TRY IT =
Every line of the data should be retyped with no difference from the original.

[Start of section]

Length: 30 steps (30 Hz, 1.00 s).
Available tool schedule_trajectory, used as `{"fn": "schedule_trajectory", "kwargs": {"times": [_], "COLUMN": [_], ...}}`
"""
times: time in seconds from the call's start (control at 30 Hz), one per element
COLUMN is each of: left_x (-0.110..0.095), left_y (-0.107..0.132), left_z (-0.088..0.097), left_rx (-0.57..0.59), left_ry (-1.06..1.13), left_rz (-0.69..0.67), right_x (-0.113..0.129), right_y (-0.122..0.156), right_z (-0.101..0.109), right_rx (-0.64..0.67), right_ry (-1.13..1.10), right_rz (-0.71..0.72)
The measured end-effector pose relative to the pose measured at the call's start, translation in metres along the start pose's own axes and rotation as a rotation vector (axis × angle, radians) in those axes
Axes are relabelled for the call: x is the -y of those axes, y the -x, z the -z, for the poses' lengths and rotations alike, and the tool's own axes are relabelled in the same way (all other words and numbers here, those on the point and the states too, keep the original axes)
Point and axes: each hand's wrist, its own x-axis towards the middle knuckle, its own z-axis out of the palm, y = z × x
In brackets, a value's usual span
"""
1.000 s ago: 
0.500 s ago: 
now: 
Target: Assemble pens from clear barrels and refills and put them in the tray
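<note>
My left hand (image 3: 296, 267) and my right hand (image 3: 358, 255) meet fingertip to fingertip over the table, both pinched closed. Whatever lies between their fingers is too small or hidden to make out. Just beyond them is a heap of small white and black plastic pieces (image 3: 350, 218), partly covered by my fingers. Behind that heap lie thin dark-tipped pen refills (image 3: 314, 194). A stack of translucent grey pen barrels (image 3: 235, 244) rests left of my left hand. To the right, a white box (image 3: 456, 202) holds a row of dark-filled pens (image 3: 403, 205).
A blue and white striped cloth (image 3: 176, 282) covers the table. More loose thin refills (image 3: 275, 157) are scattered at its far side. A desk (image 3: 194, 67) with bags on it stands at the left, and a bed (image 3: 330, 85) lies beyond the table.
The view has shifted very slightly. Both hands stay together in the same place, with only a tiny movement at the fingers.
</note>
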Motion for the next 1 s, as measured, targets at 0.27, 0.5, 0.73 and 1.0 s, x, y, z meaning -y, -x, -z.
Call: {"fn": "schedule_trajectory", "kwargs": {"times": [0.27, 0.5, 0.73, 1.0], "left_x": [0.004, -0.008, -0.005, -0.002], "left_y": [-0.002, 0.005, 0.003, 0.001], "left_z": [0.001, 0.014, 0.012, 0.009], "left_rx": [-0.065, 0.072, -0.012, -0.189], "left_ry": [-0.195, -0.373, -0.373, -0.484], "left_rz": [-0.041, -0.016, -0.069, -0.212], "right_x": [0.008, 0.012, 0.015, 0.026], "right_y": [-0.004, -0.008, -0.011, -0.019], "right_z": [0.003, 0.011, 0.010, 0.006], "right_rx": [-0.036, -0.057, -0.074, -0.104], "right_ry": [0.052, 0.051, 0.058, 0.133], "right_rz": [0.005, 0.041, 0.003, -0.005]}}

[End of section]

OUTPUT =
Length: 30 steps (30 Hz, 1.00 s).
Available tool schedule_trajectory, used as `{"fn": "schedule_trajectory", "kwargs": {"times": [_], "COLUMN": [_], ...}}`
"""
times: time in seconds from the call's start (control at 30 Hz), one per element
COLUMN is each of: left_x (-0.110..0.095), left_y (-0.107..0.132), left_z (-0.088..0.097), left_rx (-0.57..0.59), left_ry (-1.06..1.13), left_rz (-0.69..0.67), right_x (-0.113..0.129), right_y (-0.122..0.156), right_z (-0.101..0.109), right_rx (-0.64..0.67), right_ry (-1.13..1.10), right_rz (-0.71..0.72)
The measured end-effector pose relative to the pose measured at the call's start, translation in metres along the start pose's own axes and rotation as a rotation vector (axis × angle, radians) in those axes
Axes are relabelled for the call: x is the -y of those axes, y the -x, z the -z, for the poses' lengths and rotations alike, and the tool's own axes are relabelled in the same way (all other words and numbers here, those on the point and the states too, keep the original axes)
Point and axes: each hand's wrist, its own x-axis towards the middle knuckle, its own z-axis out of the palm, y = z × x
In brackets, a value's usual span
"""
1.000 s ago: 
0.500 s ago: 
now: 
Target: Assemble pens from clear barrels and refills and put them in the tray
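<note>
My left hand (image 3: 296, 267) and my right hand (image 3: 358, 255) meet fingertip to fingertip over the table, both pinched closed. Whatever lies between their fingers is too small or hidden to make out. Just beyond them is a heap of small white and black plastic pieces (image 3: 350, 218), partly covered by my fingers. Behind that heap lie thin dark-tipped pen refills (image 3: 314, 194). A stack of translucent grey pen barrels (image 3: 235, 244) rests left of my left hand. To the right, a white box (image 3: 456, 202) holds a row of dark-filled pens (image 3: 403, 205).
A blue and white striped cloth (image 3: 176, 282) covers the table. More loose thin refills (image 3: 275, 157) are scattered at its far side. A desk (image 3: 194, 67) with bags on it stands at the left, and a bed (image 3: 330, 85) lies beyond the table.
The view has shifted very slightly. Both hands stay together in the same place, with only a tiny movement at the fingers.
</note>
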Motion for the next 1 s, as measured, targets at 0.27, 0.5, 0.73 and 1.0 s, x, y, z meaning -y, -x, -z.
Call: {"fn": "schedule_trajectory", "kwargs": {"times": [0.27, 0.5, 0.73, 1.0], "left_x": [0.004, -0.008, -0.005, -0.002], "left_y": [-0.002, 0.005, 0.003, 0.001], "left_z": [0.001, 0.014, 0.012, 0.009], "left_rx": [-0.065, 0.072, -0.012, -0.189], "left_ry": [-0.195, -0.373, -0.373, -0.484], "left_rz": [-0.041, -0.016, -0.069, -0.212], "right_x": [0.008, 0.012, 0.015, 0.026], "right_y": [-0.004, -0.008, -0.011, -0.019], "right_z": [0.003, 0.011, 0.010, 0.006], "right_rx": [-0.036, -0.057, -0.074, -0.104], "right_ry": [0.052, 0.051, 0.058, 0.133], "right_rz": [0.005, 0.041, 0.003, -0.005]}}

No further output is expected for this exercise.